Lightning experiments are aimed at collecting response information of composite structures exposed to lightning strikes for the development of lightning protection systems. The defect and damage characteristics of composite materials can be evaluated by non-destructive testing methods such as ultrasonic testing, X-ray inspection, optical method, and thermal wave testing [8]. For example, lightning experiments of both pristine composite specimens and specimens with stainless steel fasteners have been carried out by a simulated generator, with which the damage degree and pattern is tested via ultrasonic scanning and optical microscopy [9]. An artificial lightning experiment was also performed to investigate lightning damage behavior of graphite/epoxy composite laminates and concluded that lightning parameters, such as peak current, electrical charge, and action integral of lightning current waveform, greatly influence composite damage, the degree and pattern of which visual inspection, ultrasonic scanning, micro X-ray inspection, and sectional observation is used to test [10]. Available research shows that lightning strikes can induce fiber breakage, matrix cracking, and delamination accompanied with ablation and thermal decomposition under the thermal shock of supersonic plasma.
At present, methods of lightning strike protection for aircraft composites include metal mesh or foil bonded with resin, metal or metalized fibers bonded with resin, and polymer-based film or conductive adhesives [11]. Considering the expense, lightning strike protection is generally achieved by covering conductive metals on composite surface such as the sprayed aluminum coating and embedded copper mesh filling. In addition, carbon nanofibers also have excellent electrical conductivity and thermal properties, which have a great potential application in aircraft lightning protection engineering [12]. When carbon nanofiber paper mingled with nickel nanostrands covers the composite surface, research shows that electrical conductivity plays an important role in reducing composite lightning damage [13]. Although these lightning protection strategies are effective, lightning damage to composite specimens is unavoidable. For the damaged carbon fiber/epoxy composite specimens with the embedded copper mesh filling, structural and electrical integrity can be reestablished to some extent by the bonded scarf repair with the embedded copper mesh filling, in which the damage area is overlapped by composite repair to reconnect the path of electrical conductivity [14].
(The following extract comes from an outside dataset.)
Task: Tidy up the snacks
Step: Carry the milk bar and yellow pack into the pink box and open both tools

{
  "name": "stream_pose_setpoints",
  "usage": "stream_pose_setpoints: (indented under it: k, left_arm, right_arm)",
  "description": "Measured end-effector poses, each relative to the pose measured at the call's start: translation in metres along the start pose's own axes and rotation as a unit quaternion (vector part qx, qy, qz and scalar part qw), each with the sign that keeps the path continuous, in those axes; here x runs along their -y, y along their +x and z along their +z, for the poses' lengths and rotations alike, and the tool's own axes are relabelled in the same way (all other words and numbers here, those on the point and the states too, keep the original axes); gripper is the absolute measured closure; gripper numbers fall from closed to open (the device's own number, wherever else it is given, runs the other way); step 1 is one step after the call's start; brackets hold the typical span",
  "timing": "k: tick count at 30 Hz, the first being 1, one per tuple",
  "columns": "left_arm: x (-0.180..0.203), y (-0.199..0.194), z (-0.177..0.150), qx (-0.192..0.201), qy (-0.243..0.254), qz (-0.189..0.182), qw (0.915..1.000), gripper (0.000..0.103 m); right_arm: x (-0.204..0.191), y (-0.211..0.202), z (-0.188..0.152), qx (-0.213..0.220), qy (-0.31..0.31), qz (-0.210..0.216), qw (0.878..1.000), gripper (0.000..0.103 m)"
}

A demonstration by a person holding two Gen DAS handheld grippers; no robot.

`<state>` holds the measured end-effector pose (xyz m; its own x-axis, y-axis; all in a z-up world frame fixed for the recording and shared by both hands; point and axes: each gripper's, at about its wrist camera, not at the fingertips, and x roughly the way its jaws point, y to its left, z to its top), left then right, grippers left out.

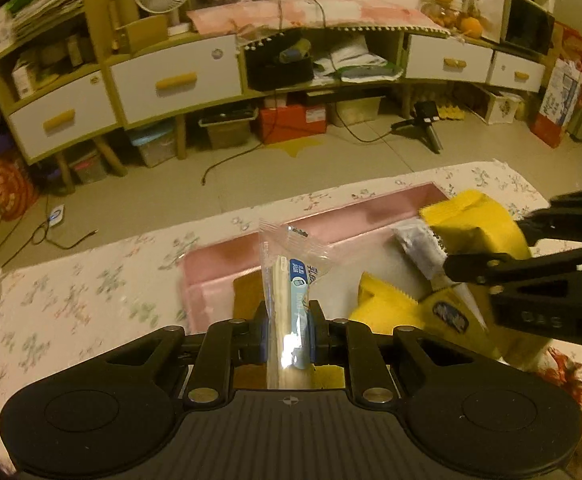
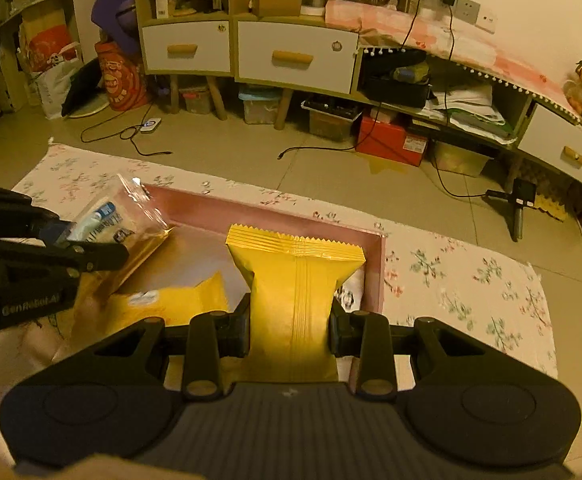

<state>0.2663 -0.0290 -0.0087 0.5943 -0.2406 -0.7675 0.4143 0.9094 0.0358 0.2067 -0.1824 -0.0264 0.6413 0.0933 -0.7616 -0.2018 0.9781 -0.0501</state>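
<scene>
1. Left wrist view: the left tongs (image 1: 287, 330) are clamped on a clear plastic wrapper with a blue-and-white label and pale sticks inside (image 1: 291, 276). The wrapper stands upright between the pads, above the shallow pink rectangular tray (image 1: 227, 258).
2. Right wrist view: the right tongs (image 2: 289, 328) are clamped on a yellow foil snack pouch with a serrated top edge (image 2: 295, 280). The pouch is held upright over the near part of the pink tray (image 2: 375, 276).
3. Tray position: it lies on a floral-print cloth (image 1: 79, 296) covering the counter. Inside it lie a second yellow pouch (image 2: 179, 300) and a small white-and-dark packet (image 1: 419, 248), the latter partly behind the right tongs' load.
4. Step in hand, as judged: both snacks are carried toward or over the tray for placement. Neither has been set down.
5. Next move, as judged: lower each snack into a bare part of the tray floor, clear of the items already there, then part the pads. The two tongs are near each other, so place one at a time to avoid a clash.
6. Hidden or unclear:
   - The tray's near edge is covered by both tools.
   - The print on the clear wrapper is too small to read.
   - Whether the second yellow pouch lies fully inside the tray cannot be told.
   - Motion blur softens the tray contents in both views.
</scene>
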Motion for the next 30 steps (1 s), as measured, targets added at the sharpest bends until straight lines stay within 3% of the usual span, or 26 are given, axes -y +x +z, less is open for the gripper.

In order to investigate the lightning damage behavior of T700/BA9916 carbon fiber/epoxy composite-reinforced panel and its protection structures, lightning experiments were carried out, and an ideal current waveform was adopted to simulate natural lighting strikes. Ultrasonic C-scanning technique was used to detect their damage pattern, especially for composite delamination damage. Four different structural types are selected: without protection, with a full-sprayed aluminum coating, with a local-sprayed aluminum coating, and with a full-embedded copper mesh filling, respectively.
2. Experiment and Testing Procedure
The aircraft composite-reinforced panel is shown in Figure 1. The thickness of the composite panel and the T-type stiffener was 3.6 mm and 24 ply. The length and width of the composite panel were 500 and 250 mm, respectively. The width and height of the stiffener were 50 and 38 mm, respectively. The lay-ups of composite-reinforced panel are shown in Figure 2, and details are given in Table 1. The thickness of the left and right T-type stiffeners was 1.8 mm at 12 ply. The reinforced core was filled into the R zone. The J-116B film adhesive was located between the composite panel and the T-type stiffener. Three types of lightning protection structures for composite-reinforced panel are shown in Figure 3. The composite-reinforced panel without protection was used as a benchmark specimen. For composite panels with full- and local-sprayed aluminum coatings, a 0.2 mm aluminum layer thickness was considered. For the composite panel with a copper mesh filling, a 0.2 mm copper mesh thickness was considered, and the space between meshes was 0.1 mm.
According to SAE standards [15,16,17], the lightning strike experiment was performed by continuously loading impulse electrical current waveforms such as A, B, C, and D to composite-reinforced panels, and the distance between test specimens and electrode was set to 50 mm. A, B, C, and D current waveforms are shown in Figure 4, and their parameters are given in Table 2. Metal strips were placed on the sides of composite specimens, and their ends were linked with ground wire so as to ensure a good ground connection. The atmospheric pressure was 1.013 × 105 Pa, the temperature was 25 °C, and the humidity was 79%. The ultrasonic C-scanning technique shown in Figure 5 is based on the propagation of the high frequency sound wave. The probe is capable of both transmitting and receiving high frequency sound waves, scanning the specimen surface on a certain path, and internal damage information regarding the composite specimen can be obtained by the reflected wave.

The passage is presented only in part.